- **DIRECTIONS**:
Set down all of the records word for word.
=== Begin Enclosure ===
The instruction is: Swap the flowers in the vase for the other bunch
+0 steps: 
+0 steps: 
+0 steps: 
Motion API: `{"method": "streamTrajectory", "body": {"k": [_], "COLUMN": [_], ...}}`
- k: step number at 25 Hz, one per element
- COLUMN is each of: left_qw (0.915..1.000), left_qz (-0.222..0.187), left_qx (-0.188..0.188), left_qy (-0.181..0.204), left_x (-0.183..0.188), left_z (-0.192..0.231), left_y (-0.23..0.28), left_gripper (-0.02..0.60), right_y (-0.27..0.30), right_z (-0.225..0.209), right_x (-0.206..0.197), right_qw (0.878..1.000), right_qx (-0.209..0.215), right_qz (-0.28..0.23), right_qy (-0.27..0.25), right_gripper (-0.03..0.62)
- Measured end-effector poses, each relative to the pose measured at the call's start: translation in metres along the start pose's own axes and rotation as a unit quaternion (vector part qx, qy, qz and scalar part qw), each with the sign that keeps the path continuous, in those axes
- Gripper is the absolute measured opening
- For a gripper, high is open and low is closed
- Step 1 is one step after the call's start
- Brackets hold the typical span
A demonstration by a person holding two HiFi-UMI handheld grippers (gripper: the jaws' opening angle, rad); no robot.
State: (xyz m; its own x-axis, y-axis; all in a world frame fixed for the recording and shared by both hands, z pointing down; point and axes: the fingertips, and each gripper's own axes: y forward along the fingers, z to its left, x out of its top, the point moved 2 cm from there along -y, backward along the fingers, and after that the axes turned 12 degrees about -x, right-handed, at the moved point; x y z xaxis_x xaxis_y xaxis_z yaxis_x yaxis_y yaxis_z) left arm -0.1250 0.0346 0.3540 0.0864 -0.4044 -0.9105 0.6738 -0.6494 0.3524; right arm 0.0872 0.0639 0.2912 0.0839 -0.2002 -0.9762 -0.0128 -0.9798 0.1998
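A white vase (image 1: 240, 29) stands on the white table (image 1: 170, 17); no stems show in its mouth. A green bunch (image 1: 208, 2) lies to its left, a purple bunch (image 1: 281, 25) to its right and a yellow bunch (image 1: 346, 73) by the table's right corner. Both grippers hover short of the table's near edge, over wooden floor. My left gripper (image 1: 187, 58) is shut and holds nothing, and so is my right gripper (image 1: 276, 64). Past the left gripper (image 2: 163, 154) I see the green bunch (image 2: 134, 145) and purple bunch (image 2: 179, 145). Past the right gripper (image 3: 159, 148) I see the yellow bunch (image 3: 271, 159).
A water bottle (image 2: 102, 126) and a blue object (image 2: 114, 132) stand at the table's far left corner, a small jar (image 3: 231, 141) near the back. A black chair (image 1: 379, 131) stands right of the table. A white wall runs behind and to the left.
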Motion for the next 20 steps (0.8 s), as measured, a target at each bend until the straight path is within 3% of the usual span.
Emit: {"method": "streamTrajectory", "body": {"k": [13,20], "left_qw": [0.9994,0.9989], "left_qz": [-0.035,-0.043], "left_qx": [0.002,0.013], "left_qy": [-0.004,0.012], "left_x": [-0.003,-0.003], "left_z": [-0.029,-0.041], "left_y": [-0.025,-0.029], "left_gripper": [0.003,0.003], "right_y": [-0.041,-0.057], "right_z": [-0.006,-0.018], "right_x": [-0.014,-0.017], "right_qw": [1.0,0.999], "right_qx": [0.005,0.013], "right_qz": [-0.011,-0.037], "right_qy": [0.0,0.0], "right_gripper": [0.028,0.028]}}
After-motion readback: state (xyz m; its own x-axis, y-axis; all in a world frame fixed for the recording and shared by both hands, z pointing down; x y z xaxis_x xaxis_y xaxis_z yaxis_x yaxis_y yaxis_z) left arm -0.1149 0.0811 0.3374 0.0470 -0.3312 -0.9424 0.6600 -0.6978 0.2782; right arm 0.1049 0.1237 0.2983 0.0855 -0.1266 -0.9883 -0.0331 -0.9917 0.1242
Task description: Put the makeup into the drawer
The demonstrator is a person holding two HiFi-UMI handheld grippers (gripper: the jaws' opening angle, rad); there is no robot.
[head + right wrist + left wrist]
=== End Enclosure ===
- **RESULT OF THIS TASK**:
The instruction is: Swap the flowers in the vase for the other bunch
+0 steps: 
+0 steps: 
+0 steps: 
Motion API: `{"method": "streamTrajectory", "body": {"k": [_], "COLUMN": [_], ...}}`
- k: step number at 25 Hz, one per element
- COLUMN is each of: left_qw (0.915..1.000), left_qz (-0.222..0.187), left_qx (-0.188..0.188), left_qy (-0.181..0.204), left_x (-0.183..0.188), left_z (-0.192..0.231), left_y (-0.23..0.28), left_gripper (-0.02..0.60), right_y (-0.27..0.30), right_z (-0.225..0.209), right_x (-0.206..0.197), right_qw (0.878..1.000), right_qx (-0.209..0.215), right_qz (-0.28..0.23), right_qy (-0.27..0.25), right_gripper (-0.03..0.62)
- Measured end-effector poses, each relative to the pose measured at the call's start: translation in metres along the start pose's own axes and rotation as a unit quaternion (vector part qx, qy, qz and scalar part qw), each with the sign that keeps the path continuous, in those axes
- Gripper is the absolute measured opening
- For a gripper, high is open and low is closed
- Step 1 is one step after the call's start
- Brackets hold the typical span
A demonstration by a person holding two HiFi-UMI handheld grippers (gripper: the jaws' opening angle, rad); no robot.
State: (xyz m; its own x-axis, y-axis; all in a world frame fixed for the recording and shared by both hands, z pointing down; point and axes: the fingertips, and each gripper's own axes: y forward along the fingers, z to its left, x out of its top, the point moved 2 cm from there along -y, backward along the fingers, and after that the axes turned 12 degrees about -x, right-handed, at the moved point; x y z xaxis_x xaxis_y xaxis_z yaxis_x yaxis_y yaxis_z) left arm -0.1250 0.0346 0.3540 0.0864 -0.4044 -0.9105 0.6738 -0.6494 0.3524; right arm 0.0872 0.0639 0.2912 0.0839 -0.2002 -0.9762 -0.0128 -0.9798 0.1998
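A white vase (image 1: 240, 29) stands on the white table (image 1: 170, 17); no stems show in its mouth. A green bunch (image 1: 208, 2) lies to its left, a purple bunch (image 1: 281, 25) to its right and a yellow bunch (image 1: 346, 73) by the table's right corner. Both grippers hover short of the table's near edge, over wooden floor. My left gripper (image 1: 187, 58) is shut and holds nothing, and so is my right gripper (image 1: 276, 64). Past the left gripper (image 2: 163, 154) I see the green bunch (image 2: 134, 145) and purple bunch (image 2: 179, 145). Past the right gripper (image 3: 159, 148) I see the yellow bunch (image 3: 271, 159).
A water bottle (image 2: 102, 126) and a blue object (image 2: 114, 132) stand at the table's far left corner, a small jar (image 3: 231, 141) near the back. A black chair (image 1: 379, 131) stands right of the table. A white wall runs behind and to the left.
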Motion for the next 20 steps (0.8 s), as measured, a target at each bend until the straight path is within 3% of the usual span.
Emit: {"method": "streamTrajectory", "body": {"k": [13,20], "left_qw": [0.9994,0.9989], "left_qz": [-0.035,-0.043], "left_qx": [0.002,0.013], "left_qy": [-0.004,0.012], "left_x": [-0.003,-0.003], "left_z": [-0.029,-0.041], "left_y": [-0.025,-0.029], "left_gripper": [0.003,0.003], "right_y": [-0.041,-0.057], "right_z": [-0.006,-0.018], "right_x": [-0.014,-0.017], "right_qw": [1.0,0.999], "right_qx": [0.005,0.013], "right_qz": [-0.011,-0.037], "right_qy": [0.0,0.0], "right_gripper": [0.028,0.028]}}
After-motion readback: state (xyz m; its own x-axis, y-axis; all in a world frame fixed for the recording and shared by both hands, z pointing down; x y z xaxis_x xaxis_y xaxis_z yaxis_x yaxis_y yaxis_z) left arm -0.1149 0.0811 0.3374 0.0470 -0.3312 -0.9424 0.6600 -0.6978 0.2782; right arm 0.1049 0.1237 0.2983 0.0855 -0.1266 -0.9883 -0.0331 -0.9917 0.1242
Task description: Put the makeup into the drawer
The demonstrator is a person holding two HiFi-UMI handheld grippers (gripper: the jaws' opening angle, rad); there is no robot.
[head + right wrist + left wrist]

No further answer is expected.